Despite the success of immunotherapy in helping many people with cancer, the majority of patients still do not respond to these treatments. There is need for continued research.
On April 20, 2022, researchers at the Sloan Kettering Institute reported in the journal Nature that a recently discovered new immune cell “soldier” could be a good target for immunotherapy, raising hopes that it might help narrow the gap between people who respond and those who do not.
The new cells, which the scientists have dubbed killer innate-like T cells, differ in notable ways from the conventional target of many immunotherapies — the cytotoxic (aka “killer”) T cells. For one, they don’t get exhausted from extended activity like cytotoxic T cells do. And two, they can penetrate more deeply into tissues where cancer is hiding. These unique attributes make them attractive as a target for immunotherapy.
“We think these killer innate-like T cells could be targeted or genetically engineered for cancer therapy,” says Ming Li, an immunologist in SKI and the lead author of the new study. “They may be better at reaching and killing solid tumors than conventional T cells.”
Pinning Down What Makes the Cells Distinct
Dr. Li’s team first reported the existence of this unusual cell population in 2016. At that time, it was clear to his team that these cells had the power to kill cancer cells, but they knew little about where the cells come from or how they work.
For this new study, Dr. Li and colleagues used a variety of techniques, including single-cell analysis and CRISPR genome editing, to further characterize the cells.
They made several startling discoveries. For one, killer innate-like T cells don’t make the immune checkpoint molecule PD-1 and, as a consequence, do not appear to become exhausted the way typical killer T cells do. This is an attractive feature in a potential immune cell therapy.
The cells also appear to recognize different markers, or antigens, on cancer cells. Whereas conventional killer T cells recognize specific mutated antigens (called neoantigens), the killer innate-like T cells recognize a much broader range of non-mutated (that is, normal) antigens.
Killer innate-like T cells also don’t depend on antigen-presenting cells, such as dendritic cells, to alert them to the presence of dangerous-looking antigens. In this way, they behave more like innate immune cells that are always primed and ready for attack.

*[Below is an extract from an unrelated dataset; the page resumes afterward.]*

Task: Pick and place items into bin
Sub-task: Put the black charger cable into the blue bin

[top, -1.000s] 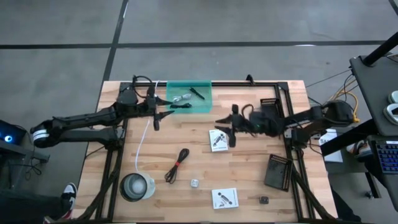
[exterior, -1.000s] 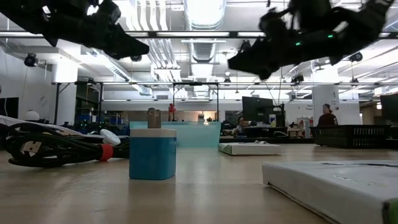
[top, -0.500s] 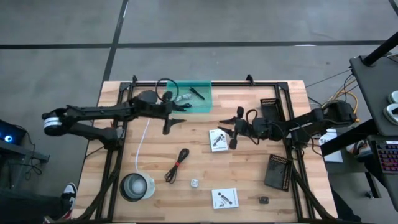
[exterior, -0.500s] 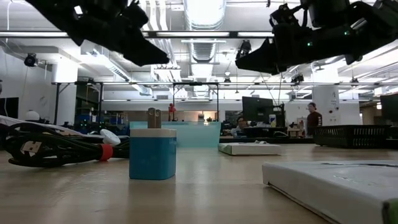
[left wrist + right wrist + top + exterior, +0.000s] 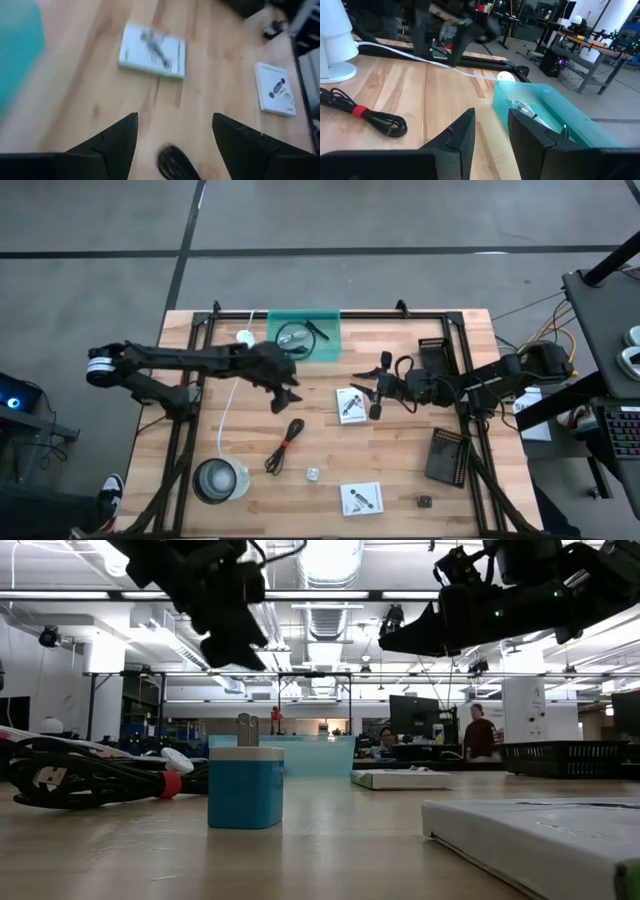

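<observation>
The left wrist view is blurring: a card [image 5: 152, 51] and a second card [image 5: 274, 89] are lying on the table [image 5: 215, 75], and a dark rounded shape at the frame's edge, between the fingers, is too smeared to name. In the low view both arms are showing only as dark shapes overhead, cut off by the top edge. A blue block [image 5: 245, 787] with a metal prong is standing in front of the bin [image 5: 305, 755], hiding part of its wall.

The left gripper [image 5: 283, 392] is hovering over bare wood between the bin [image 5: 304, 333] and the cable [image 5: 284, 444]. Its fingers [image 5: 117, 139] are standing wide apart, holding nothing.

The right gripper [image 5: 372, 388] is hanging just beside a card [image 5: 350, 405] near the table's middle. Its fingers [image 5: 455, 137] are spread only narrowly, with nothing between them and touching nothing.

The bin is sitting at the far edge of the table, holding a coiled wire and a black stick [image 5: 318, 330]; what else is in it is hard to make out. The cable with its red tie is lying on the wood near the front, with another card [image 5: 361, 499] nearer the front edge. A white disc [image 5: 243, 337] is lying just left of the bin.
</observation>
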Motion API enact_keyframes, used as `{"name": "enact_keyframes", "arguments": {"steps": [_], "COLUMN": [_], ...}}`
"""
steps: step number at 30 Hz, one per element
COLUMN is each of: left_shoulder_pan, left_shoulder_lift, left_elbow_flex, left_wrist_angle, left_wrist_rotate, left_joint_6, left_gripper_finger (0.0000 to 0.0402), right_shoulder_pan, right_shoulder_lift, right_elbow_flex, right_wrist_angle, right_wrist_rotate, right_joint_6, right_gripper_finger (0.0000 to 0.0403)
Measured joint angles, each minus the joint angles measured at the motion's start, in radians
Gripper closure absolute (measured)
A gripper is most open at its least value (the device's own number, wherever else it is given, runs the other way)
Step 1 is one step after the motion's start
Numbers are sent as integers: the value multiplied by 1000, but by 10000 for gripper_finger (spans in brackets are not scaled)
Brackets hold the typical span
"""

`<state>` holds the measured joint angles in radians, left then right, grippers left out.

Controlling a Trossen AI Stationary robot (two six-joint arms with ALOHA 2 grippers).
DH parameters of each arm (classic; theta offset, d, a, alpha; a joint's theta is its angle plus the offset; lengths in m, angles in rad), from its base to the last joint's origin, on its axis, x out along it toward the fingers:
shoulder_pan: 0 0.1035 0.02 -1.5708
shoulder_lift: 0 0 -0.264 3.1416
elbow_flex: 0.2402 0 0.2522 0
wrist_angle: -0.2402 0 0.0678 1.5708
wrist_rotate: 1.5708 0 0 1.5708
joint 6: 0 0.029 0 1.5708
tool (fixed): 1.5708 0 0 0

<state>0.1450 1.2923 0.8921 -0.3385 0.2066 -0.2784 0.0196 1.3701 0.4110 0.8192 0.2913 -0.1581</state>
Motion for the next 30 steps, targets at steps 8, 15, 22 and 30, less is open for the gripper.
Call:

Lastly, unlike conventional T cells, they don’t recirculate throughout the blood and lymph fluid, making stops in lymph nodes. Rather, they appear to home directly to tissues throughout the body, where they seek out danger.
All of these make them of particular interest as a target of immunotherapy, Dr. Li says.
A Unique Fate That Avoids Autoimmunity and Suppresses Cancer
The fact that killer innate-like T cells recognize unmutated antigens in the body raises the question of why these cells don’t cause autoimmunity — when the immune system attacks normal parts of the body. Dr. Li says it’s because they get reprogrammed during their development.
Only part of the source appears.